After executing `dotnet run...` you should see log output similar to this:
```text
2022-11-30 19:11:30.8839 INFO TplKafka.TplKafkaStreaming.Main-90: Starting the source block
2022-11-30 19:11:30.9498 INFO TplKafka.TplKafkaStreaming.Main-94: Starting the sink block
2022-11-30 19:11:30.9515 INFO TplKafka.TplKafkaStreaming.Main-102: Start processing records at 11/30/2022 7:11:30 PM
Hit any key to quit the program
2022-11-30 19:11:30.9525 INFO TplKafka.Source.KafkaSourceBlock.Start-46: Subscribed to topic
2022-11-30 19:11:31.8507 INFO TplKafka.TplKafkaStreaming.Main-58: consumer tplConsumer-92cf31b0-ad53-4f9e-9a57-360841095d91 had partitions tpl_input [[0]],tpl_input [[1]],tpl_input [[2]],tpl_input [[3]],tpl_input [[4]],tpl_input [[5]] assigned
```

To stop the application from running just hit any key.

### Cleaning up

This application uses real resources on Confluent Cloud so it's important to clean everything up when done to avoid any unnecessary charges.
There is another script [teardown.sh](teardown.sh) that will clean everything up that you created in the previous step.
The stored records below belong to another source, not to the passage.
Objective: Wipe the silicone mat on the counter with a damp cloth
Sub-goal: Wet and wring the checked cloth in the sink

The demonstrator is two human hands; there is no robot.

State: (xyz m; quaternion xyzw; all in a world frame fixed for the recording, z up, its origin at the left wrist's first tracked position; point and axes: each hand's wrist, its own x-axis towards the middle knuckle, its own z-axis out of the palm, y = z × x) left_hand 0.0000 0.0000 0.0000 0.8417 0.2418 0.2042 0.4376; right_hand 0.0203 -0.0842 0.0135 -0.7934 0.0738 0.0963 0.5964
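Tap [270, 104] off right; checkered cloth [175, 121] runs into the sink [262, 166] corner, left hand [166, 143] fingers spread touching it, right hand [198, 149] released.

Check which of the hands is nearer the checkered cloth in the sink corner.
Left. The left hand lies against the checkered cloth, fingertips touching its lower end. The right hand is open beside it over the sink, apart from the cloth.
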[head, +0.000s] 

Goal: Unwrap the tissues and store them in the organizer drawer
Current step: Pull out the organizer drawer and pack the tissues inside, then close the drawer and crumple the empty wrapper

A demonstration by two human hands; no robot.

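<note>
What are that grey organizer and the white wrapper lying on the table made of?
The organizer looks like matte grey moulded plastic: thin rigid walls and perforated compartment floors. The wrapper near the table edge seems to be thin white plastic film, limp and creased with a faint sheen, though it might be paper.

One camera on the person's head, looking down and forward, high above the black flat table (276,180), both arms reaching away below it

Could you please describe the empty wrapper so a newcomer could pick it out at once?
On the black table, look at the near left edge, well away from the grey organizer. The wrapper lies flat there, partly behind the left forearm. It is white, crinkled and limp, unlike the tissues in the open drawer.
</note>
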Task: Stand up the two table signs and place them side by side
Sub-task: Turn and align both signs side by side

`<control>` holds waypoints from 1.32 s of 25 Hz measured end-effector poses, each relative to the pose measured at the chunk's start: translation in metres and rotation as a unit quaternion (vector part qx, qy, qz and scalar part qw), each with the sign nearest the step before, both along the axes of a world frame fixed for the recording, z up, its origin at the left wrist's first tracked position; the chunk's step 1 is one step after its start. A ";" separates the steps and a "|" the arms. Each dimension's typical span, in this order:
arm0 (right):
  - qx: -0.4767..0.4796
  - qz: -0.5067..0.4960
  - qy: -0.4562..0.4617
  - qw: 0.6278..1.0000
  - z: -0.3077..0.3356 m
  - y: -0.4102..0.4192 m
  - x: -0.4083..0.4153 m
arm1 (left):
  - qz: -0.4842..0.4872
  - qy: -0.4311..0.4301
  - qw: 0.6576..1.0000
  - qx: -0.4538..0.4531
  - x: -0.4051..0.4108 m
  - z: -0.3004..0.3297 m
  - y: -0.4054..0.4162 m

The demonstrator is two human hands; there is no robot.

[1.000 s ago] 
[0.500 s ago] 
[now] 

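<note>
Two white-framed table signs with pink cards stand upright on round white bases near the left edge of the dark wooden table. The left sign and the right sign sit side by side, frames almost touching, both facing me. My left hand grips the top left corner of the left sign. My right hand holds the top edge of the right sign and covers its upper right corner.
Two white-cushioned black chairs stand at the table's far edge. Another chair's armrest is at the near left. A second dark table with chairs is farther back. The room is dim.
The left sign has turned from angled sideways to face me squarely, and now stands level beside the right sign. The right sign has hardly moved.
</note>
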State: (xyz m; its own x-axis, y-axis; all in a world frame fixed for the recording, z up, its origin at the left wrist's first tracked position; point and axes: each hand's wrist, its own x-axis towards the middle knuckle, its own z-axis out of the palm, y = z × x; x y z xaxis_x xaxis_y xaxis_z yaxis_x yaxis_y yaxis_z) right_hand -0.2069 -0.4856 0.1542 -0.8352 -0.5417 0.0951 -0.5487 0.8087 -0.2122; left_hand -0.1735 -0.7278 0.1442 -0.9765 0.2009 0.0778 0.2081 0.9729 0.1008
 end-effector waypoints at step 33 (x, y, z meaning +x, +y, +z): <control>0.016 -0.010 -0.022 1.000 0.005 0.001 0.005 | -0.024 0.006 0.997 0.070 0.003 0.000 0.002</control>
Execute the following command to remove the cluster, topics, and the datagen connector.
```text
./teardown.sh
```

### Application details

This application simulates a workflow where the input events are a `Purchase` object.  It uses a [Quick Start Datagen Source Connector](https://docs.confluent.io/cloud/current/connectors/cc-datagen-source.html#datagen-source-connector-for-ccloud) to provide
the input records with the following structure:
```json
{
  "id": "long",
  "item_type": "string",
  "quantity": "long"
}
```

The [purchase-datagen.json](purchase-datagen.json) file included in the project defines the required parameters for starting the datagen source connector.  The connector will produce
a record approximately every 10 milliseconds.  To change the rate of records produced into the `tpl_input` topic you can update the `max.interval` field 
on the `purchase-datagen.json` file to the desired value.

Note that `build-cluster.sh` script generates a temporary `json` file for creating the connector via the command line.  This is done because an API key and secret are required
and those values should never get committed into GitHub.